## Task goal
Only a number is wanted here: the count of lines in the entries below that include the word "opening".

Segment Start: Extracted records

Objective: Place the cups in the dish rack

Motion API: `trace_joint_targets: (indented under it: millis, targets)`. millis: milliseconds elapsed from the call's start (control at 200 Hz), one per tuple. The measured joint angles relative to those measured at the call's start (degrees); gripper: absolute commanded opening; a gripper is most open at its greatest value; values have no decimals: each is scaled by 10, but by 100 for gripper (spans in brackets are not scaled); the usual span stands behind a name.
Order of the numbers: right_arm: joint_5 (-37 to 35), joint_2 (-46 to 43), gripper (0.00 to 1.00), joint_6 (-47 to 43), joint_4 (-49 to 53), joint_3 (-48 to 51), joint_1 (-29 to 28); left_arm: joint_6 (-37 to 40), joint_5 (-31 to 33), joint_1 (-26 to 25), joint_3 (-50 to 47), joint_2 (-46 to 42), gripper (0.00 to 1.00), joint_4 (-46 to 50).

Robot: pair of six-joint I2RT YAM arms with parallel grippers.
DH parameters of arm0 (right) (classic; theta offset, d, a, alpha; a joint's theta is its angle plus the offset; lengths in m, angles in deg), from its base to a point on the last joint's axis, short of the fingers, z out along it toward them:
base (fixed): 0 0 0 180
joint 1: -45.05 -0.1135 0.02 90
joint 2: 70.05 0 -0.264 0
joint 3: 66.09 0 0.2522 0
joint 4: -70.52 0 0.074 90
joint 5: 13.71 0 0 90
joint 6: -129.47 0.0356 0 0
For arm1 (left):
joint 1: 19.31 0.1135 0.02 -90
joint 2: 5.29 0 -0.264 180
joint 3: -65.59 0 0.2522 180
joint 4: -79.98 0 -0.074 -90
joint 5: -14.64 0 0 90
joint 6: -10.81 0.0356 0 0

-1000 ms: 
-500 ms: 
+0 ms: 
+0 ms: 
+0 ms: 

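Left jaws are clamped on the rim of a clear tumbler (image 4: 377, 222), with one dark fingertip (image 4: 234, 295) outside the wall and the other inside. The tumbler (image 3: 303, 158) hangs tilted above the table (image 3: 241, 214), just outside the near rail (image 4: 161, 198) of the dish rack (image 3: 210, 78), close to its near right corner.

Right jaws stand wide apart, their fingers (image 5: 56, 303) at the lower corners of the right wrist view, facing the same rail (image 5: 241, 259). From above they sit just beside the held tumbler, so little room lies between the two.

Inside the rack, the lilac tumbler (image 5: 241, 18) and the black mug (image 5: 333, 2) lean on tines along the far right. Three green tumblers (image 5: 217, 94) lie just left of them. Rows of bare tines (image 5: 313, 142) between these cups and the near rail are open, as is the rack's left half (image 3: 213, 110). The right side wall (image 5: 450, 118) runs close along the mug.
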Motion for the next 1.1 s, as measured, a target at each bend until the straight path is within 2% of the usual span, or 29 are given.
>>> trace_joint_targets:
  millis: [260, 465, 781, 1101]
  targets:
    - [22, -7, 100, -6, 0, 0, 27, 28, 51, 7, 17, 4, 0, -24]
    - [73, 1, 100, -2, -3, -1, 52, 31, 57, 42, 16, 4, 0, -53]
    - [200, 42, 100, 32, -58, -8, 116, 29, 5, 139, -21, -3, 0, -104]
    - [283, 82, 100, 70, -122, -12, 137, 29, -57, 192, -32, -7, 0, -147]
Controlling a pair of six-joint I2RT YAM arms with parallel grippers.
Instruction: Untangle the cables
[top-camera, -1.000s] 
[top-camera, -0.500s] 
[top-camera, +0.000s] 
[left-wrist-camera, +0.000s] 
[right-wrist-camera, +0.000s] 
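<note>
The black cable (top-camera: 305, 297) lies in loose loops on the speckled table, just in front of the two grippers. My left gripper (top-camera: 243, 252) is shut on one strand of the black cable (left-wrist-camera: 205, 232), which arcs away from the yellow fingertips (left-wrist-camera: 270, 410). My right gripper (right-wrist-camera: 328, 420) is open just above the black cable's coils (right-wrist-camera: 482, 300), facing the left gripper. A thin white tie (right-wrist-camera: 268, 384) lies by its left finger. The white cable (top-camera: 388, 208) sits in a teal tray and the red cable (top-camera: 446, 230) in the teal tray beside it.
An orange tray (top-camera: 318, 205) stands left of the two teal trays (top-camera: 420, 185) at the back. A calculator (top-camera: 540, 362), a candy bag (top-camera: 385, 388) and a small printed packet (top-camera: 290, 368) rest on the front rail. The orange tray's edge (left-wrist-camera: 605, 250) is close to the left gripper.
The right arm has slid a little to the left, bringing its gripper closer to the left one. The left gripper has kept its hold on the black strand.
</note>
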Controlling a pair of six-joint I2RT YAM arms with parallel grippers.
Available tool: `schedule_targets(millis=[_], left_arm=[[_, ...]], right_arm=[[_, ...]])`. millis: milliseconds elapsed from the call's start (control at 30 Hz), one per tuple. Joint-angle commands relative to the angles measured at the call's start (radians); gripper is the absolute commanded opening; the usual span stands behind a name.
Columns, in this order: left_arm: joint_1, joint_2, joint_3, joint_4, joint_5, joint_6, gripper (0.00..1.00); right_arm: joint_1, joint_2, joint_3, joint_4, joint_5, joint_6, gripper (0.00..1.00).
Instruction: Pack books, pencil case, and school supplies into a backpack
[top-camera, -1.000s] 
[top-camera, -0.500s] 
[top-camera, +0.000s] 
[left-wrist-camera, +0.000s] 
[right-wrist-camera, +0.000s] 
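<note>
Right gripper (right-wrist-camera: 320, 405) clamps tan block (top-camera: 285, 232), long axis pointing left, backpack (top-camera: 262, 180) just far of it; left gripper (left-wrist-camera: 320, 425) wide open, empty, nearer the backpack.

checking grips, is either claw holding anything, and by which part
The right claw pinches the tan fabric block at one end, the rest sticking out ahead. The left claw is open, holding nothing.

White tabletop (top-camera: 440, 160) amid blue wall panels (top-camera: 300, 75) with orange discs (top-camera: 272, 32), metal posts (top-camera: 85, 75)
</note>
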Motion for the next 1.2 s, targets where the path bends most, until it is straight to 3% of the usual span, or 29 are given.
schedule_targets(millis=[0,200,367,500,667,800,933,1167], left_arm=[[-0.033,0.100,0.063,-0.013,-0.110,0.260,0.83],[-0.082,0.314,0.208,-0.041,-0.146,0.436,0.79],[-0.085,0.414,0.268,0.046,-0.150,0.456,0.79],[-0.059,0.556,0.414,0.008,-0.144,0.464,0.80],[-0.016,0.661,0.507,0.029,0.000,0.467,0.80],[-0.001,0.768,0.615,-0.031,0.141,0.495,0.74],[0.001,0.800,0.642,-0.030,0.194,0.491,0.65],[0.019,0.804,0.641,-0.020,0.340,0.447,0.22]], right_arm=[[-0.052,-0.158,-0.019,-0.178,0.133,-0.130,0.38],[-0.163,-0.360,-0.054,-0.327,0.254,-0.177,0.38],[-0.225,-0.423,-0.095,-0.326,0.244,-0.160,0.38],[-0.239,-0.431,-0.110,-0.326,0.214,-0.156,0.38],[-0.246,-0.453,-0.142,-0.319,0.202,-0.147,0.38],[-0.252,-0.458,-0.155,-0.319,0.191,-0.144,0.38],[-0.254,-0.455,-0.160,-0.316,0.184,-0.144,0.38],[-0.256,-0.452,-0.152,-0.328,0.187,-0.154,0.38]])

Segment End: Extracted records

## Output of the task
2